The LAST R600 Rumours & Speculation Thread

Bouncing Zabaglione Bros. · Jan 20, 2007

zgemboandislic said:
That's what the majority thought about R520. It was also on a lower process node, ring bus etc. In the end, it turned out that it could only match G70.

I disagree there. R5x0 had better image quality at the same speed, and better speed at the same image quality. As usual, Nvidia marketing triumphed when it came to hiding issues like texture shimmering.

IbaneZ · Jan 20, 2007

Anarchist4000 said:
Could we be looking at another 1800->1900 style release.

Who knows. I'm sure AMD has a backup plan if the GF 8900 (?) kicks too much butt.

But I doubt we'll see another "R520 fiasco". Hopefully the R600 will pwn. We need two players in this game.

INKster · Jan 20, 2007

Bouncing Zabaglione Bros. said:
I disagree there. R5x0 had better image quality at the same speed, and better speed at the same image quality. As usual, Nvidia marketing triumphed when it came to hiding issues like texture shimmering.
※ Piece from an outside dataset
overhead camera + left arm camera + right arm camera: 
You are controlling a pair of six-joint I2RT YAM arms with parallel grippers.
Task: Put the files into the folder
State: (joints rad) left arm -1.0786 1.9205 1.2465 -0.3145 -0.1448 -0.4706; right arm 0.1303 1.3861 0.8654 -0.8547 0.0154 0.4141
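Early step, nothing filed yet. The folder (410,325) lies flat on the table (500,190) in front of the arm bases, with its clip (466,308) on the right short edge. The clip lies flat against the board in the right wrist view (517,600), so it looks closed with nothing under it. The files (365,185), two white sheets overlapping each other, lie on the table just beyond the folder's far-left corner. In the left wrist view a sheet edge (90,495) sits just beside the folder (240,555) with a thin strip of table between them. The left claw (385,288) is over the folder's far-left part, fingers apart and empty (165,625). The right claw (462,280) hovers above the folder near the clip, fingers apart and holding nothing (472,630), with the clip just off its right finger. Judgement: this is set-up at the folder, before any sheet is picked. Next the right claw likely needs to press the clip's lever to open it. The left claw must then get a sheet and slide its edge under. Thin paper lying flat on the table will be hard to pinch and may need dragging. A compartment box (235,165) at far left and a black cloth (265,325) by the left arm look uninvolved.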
Except this time the shimmering is gone and the image quality is (way) up on G8x, so ATI better come up with a pretty big reason for this late showing.

no-X · Jan 20, 2007

INKster said:
Except this time the shimmering is gone and the image quality is (way) up on G8x, so ATI better come up with a pretty big reason for this late showing.

Can you say at this moment, that R600 won't have better IQ than G80? (e.g. something better/faster than TrAA or an AA mode, which will be more compatible than CSAA?)

Razor1 · Jan 20, 2007

IQ is probably going to be equal on both sets of cards, but the r600 is late enough it has to compete with nV's refresh, we are talking about 5-6 months, marketshare swings pretty fast when OEM's, system builders don't have anything to sell against the competetion. We saw this with the g70. The r600 has to make a big impact to change perspective.
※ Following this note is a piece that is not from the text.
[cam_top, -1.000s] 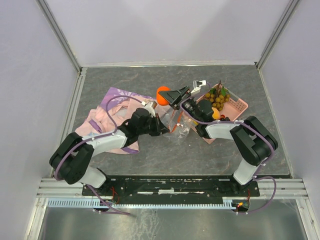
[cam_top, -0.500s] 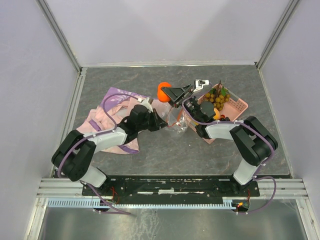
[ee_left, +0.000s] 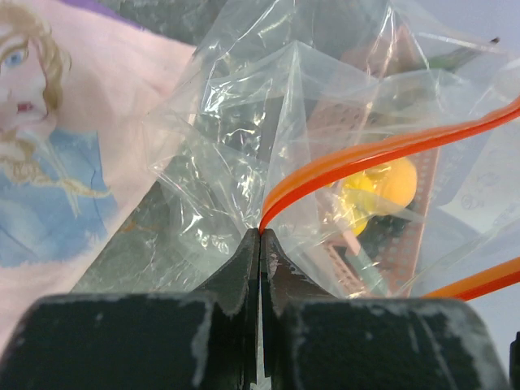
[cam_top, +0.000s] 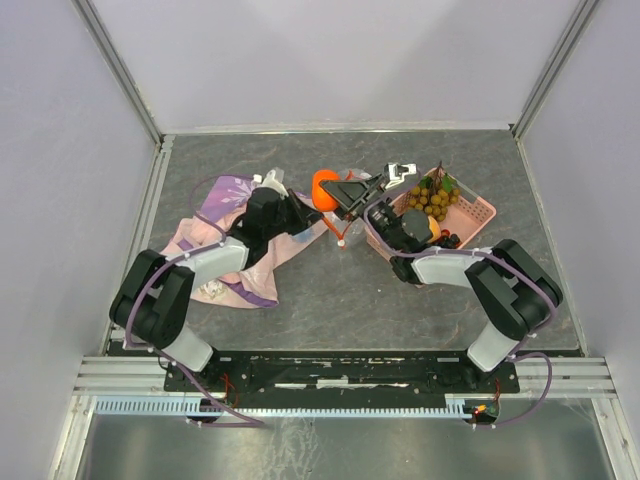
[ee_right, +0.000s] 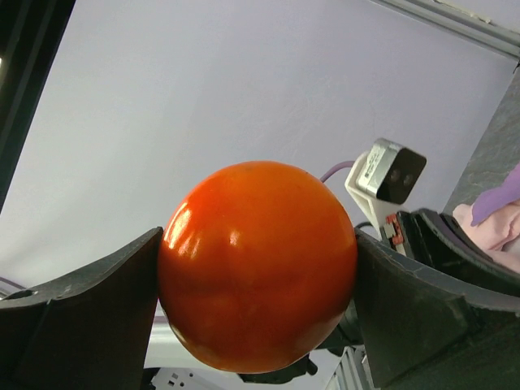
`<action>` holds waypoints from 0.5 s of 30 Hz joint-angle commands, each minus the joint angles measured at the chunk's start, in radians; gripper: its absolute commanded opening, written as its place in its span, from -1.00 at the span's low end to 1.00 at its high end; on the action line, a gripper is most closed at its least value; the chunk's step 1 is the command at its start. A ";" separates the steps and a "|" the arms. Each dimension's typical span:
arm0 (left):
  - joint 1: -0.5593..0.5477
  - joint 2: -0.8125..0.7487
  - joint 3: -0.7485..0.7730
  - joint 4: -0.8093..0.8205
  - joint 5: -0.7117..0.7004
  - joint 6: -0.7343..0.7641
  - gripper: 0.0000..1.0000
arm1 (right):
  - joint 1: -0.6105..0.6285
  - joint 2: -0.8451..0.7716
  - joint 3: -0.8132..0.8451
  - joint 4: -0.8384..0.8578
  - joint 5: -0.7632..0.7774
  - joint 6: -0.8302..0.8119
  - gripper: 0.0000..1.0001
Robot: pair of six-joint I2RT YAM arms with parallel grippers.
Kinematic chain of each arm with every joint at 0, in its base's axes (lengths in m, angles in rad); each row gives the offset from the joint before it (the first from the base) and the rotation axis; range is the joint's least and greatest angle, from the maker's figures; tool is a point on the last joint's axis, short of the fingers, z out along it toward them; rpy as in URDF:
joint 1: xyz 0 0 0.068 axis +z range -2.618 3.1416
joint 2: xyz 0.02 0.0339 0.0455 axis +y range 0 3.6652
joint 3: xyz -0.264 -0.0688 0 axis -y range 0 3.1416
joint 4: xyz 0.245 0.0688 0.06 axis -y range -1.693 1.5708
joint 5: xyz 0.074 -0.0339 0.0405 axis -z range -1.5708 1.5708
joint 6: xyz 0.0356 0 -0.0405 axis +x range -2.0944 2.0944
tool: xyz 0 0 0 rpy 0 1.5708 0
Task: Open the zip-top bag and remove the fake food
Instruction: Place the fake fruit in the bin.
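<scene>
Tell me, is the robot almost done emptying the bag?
Looks close. Done: the zip-top bag has its strips apart, and grapes lie in the pink basket. In hand: the right gripper holds the orange up in the air, while the left gripper pinches the bag's zip strip. Left: putting the orange down. A yellow fruit shows through the plastic; whether it's inside the bag is unclear.

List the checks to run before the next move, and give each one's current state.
1. Left tool clamped on the zip-top bag: ok.
2. Right tool gripping the orange on both sides: ok.
3. Orange free of plastic: ok.
4. Room for the orange in the basket: cannot tell.
5. Bag emptied: cannot tell; a yellow fruit shows through the plastic.
</scene>
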 commanded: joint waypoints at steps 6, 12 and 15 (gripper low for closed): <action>0.067 0.038 0.139 -0.020 -0.040 0.060 -0.95 | 0.014 -0.078 -0.035 0.100 -0.068 0.009 -0.28; 0.124 0.098 0.239 -0.046 -0.051 0.117 -0.95 | 0.028 -0.069 -0.068 0.100 -0.110 0.006 -0.28; 0.128 0.138 0.308 -0.066 -0.047 0.153 -0.95 | 0.027 -0.084 -0.103 0.094 -0.119 -0.022 -0.28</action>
Also retail buyers will need to see the difference too. nV has had more time to tweak thier drivers, it might be very possible that the current g80 can compete well in the first few months of the r600 life time just because of this advantage, even if the r600 is capable of more with later driver revisions. All it takes is the first week or two of reviews. Very few people really look into newer reviews. First impressions are always the best. The r600 advantage of having xenos is good but will only help so much since its a closed system, alot less things that can go wrong, and developers will be more keen on getting the most out of the xbox 360 then they will be with a pc game since the pc is upgradable.

INKster · Jan 20, 2007

no-X said:
Can you say at this moment, that R600 won't have better IQ than G80? (e.g. something better/faster than TrAA or an AA mode, which will be more compatible than CSAA?)

Can you say it will ?
And if it does, will it even be visible enough in current and near future apps to justify the delay ?
I have a hard time telling between X1950 XTX and Geforce 8 IQ as it is, let alone something else.

Ailuros · Jan 20, 2007

INKster said:
Except this time the shimmering is gone and the image quality is (way) up on G8x, so ATI better come up with a pretty big reason for this late showing.
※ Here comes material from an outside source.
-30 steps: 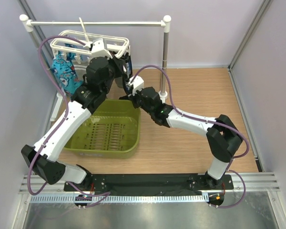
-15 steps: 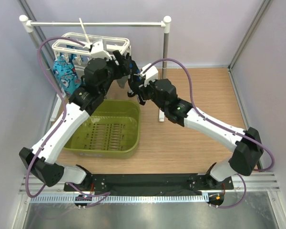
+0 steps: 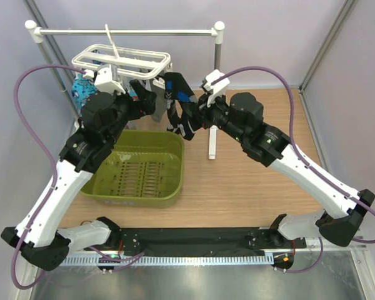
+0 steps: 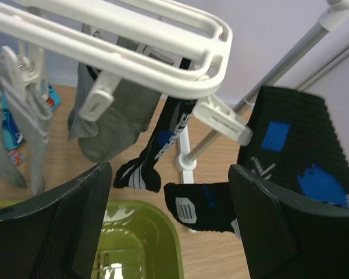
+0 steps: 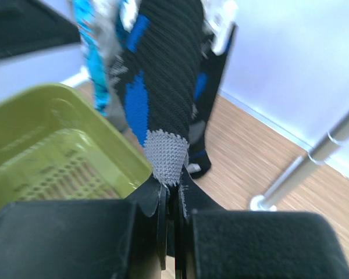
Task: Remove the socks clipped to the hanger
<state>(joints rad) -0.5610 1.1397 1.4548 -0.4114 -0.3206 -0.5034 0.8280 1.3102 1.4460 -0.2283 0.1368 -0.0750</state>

Besides the shimmering being mostly elliminated (you can never get completely rid of it if the game farts around with insane negative LOD values), here's a performance breakdown between high quality and quality:

http://www.hardtecs4u.com/reviews/2007/nvidia_g80_roundup/index8.php

Ailuros · Jan 20, 2007

no-X said:
Can you say at this moment, that R600 won't have better IQ than G80? (e.g. something better/faster than TrAA or an AA mode, which will be more compatible than CSAA?)

My guess is that it'll rather be in the nitpicking department than anything else, especially when it comes to AF. If I assume that AF quality is more or less the same on R600 as on R5x0, it would take eagle eyes to detect the slightly higher angle dependency on 45 degree angles on the latter. As for AA I'm willing to bet that they'll downplay coverage to being useless, since real 16xMSAA would be a pretty tall order despite the insane bandwidth and higher memory footprint.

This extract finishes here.